DESCRIPTION OF THE TASK: Filter the records below for the word "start". Copy each line that holds it.
*** Opening AVAILABLE DATA ***
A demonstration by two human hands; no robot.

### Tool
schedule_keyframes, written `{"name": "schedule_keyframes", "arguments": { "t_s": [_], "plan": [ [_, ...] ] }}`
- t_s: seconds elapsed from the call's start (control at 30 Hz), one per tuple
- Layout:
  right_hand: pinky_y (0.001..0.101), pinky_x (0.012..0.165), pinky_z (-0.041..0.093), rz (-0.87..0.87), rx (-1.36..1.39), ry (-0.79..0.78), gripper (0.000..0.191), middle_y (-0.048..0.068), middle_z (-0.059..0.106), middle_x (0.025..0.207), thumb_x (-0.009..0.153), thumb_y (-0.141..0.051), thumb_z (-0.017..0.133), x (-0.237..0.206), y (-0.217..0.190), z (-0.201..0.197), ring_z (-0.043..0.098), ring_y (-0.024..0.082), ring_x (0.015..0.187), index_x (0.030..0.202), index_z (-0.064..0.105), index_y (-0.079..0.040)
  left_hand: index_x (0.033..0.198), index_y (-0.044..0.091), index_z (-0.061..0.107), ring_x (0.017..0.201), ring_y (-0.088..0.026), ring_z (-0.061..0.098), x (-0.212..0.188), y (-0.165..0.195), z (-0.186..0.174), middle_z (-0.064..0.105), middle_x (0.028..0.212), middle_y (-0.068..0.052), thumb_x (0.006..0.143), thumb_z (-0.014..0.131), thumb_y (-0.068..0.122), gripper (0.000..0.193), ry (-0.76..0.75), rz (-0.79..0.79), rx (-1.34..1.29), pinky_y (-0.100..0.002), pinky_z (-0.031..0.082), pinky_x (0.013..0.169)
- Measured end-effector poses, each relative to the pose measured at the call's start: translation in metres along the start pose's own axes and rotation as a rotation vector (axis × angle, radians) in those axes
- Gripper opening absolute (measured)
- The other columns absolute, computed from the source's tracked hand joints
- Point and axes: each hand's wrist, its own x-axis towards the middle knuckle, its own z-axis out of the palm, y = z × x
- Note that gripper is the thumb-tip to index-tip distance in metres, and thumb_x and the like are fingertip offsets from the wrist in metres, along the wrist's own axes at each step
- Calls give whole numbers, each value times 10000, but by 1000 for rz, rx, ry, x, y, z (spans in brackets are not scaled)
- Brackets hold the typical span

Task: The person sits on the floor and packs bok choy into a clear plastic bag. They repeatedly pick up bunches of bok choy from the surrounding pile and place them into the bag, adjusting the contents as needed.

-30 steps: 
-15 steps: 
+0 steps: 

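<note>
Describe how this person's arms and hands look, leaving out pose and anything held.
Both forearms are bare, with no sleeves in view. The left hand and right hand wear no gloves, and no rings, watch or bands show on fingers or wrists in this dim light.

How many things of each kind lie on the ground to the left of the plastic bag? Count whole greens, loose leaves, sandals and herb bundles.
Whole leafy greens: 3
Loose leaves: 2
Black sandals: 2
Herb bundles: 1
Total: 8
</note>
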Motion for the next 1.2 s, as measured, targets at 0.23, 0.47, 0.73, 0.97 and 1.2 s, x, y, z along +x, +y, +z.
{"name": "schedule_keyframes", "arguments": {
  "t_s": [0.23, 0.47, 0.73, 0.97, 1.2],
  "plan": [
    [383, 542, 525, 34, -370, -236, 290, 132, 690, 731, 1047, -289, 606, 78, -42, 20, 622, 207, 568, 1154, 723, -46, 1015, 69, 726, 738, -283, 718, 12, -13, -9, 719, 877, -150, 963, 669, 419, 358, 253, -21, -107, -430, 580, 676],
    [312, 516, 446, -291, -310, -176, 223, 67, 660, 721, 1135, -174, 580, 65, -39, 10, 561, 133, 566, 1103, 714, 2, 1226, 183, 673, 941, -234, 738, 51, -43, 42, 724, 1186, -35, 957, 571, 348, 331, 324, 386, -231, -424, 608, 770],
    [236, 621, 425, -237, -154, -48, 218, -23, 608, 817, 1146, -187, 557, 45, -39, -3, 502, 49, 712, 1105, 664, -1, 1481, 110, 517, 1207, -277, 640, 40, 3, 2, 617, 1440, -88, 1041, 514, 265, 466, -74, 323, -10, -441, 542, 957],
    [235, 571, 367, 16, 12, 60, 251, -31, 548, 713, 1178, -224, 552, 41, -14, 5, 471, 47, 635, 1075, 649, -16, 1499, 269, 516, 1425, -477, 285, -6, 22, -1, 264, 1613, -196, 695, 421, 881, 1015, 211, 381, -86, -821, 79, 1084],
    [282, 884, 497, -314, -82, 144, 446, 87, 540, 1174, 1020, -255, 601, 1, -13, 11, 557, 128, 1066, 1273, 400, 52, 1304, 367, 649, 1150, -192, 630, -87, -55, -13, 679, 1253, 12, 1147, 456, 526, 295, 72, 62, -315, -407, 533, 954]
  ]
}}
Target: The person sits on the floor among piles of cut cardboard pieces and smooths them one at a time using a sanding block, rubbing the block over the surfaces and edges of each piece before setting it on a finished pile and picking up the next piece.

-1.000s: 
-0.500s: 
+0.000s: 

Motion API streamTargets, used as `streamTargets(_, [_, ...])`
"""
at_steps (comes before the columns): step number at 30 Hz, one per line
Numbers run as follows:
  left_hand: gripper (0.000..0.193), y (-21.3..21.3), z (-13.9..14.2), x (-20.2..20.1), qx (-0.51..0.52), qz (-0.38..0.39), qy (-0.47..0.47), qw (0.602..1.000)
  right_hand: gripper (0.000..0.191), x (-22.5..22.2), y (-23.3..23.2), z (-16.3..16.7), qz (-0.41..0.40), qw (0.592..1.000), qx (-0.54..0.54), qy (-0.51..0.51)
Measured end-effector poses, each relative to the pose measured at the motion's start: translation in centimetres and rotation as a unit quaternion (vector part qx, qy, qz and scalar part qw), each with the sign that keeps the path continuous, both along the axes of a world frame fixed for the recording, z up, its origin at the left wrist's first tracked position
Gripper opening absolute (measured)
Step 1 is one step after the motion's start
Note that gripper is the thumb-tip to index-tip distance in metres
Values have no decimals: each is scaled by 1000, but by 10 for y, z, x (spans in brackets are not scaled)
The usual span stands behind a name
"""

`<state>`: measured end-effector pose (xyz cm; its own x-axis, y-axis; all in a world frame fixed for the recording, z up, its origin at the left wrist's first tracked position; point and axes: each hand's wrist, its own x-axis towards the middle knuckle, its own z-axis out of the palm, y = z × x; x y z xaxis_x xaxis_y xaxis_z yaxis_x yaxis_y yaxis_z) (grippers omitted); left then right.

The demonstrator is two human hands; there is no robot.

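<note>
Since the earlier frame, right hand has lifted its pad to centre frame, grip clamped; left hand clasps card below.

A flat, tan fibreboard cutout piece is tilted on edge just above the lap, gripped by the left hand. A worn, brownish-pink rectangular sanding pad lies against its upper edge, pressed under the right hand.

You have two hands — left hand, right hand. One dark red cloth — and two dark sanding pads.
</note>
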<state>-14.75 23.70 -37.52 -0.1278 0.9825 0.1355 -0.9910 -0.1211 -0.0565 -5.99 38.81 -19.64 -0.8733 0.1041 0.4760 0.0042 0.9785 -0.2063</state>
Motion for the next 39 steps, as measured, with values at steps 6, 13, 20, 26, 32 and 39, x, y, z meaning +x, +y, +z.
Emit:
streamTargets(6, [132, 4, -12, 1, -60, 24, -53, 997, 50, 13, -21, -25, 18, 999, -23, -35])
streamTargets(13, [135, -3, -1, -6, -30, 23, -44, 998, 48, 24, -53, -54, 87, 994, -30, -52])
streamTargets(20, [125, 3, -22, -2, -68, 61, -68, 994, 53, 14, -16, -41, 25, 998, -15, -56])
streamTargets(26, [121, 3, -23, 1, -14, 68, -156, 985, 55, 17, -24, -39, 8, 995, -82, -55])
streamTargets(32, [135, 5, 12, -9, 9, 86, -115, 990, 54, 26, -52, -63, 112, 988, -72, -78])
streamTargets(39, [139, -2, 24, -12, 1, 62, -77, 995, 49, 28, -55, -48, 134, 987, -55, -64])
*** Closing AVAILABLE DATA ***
RESULT OF THE TASK:
- t_s: seconds elapsed from the call's start (control at 30 Hz), one per tuple
- Measured end-effector poses, each relative to the pose measured at the call's start: translation in metres along the start pose's own axes and rotation as a rotation vector (axis × angle, radians) in those axes
Measured end-effector poses, each relative to the pose measured at the motion's start: translation in centimetres and rotation as a unit quaternion (vector part qx, qy, qz and scalar part qw), each with the sign that keeps the path continuous, both along the axes of a world frame fixed for the recording, z up, its origin at the left wrist's first tracked position
Step 1 is one step after the motion's start

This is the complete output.